▶ ASSIGNMENT: Print the data exactly. Omit the pictures.

▶ SOURCE DATA:
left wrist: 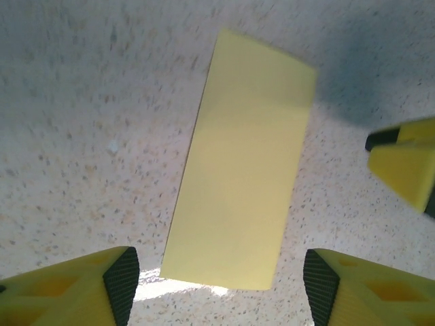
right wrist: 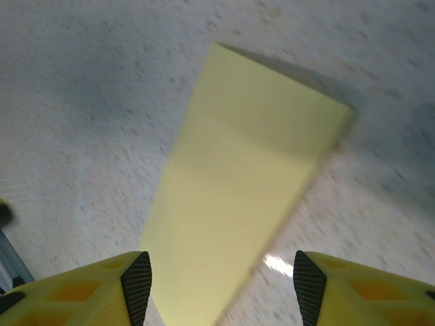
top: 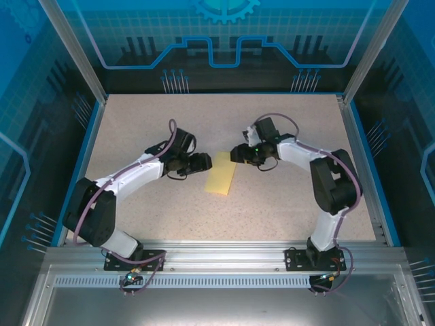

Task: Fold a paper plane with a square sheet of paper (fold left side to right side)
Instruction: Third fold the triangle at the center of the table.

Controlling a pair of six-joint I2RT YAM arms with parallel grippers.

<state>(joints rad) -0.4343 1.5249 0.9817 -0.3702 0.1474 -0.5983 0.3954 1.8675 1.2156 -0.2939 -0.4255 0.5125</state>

▶ SOLUTION FOR THIS EXERCISE:
left wrist: 
right wrist: 
top: 

Task: Fold a paper plane with a square sheet of paper (fold left side to right side)
Instruction: Third fold the triangle at the center of the table.

Controlling a pair of six-joint I2RT YAM arms with parallel grippers.

<state>(joints rad) -0.4343 1.5249 0.9817 -0.3702 0.1474 -0.5983 0.3954 1.8675 1.2156 -0.2939 -0.4255 0.5125</state>

What came before is the complete response.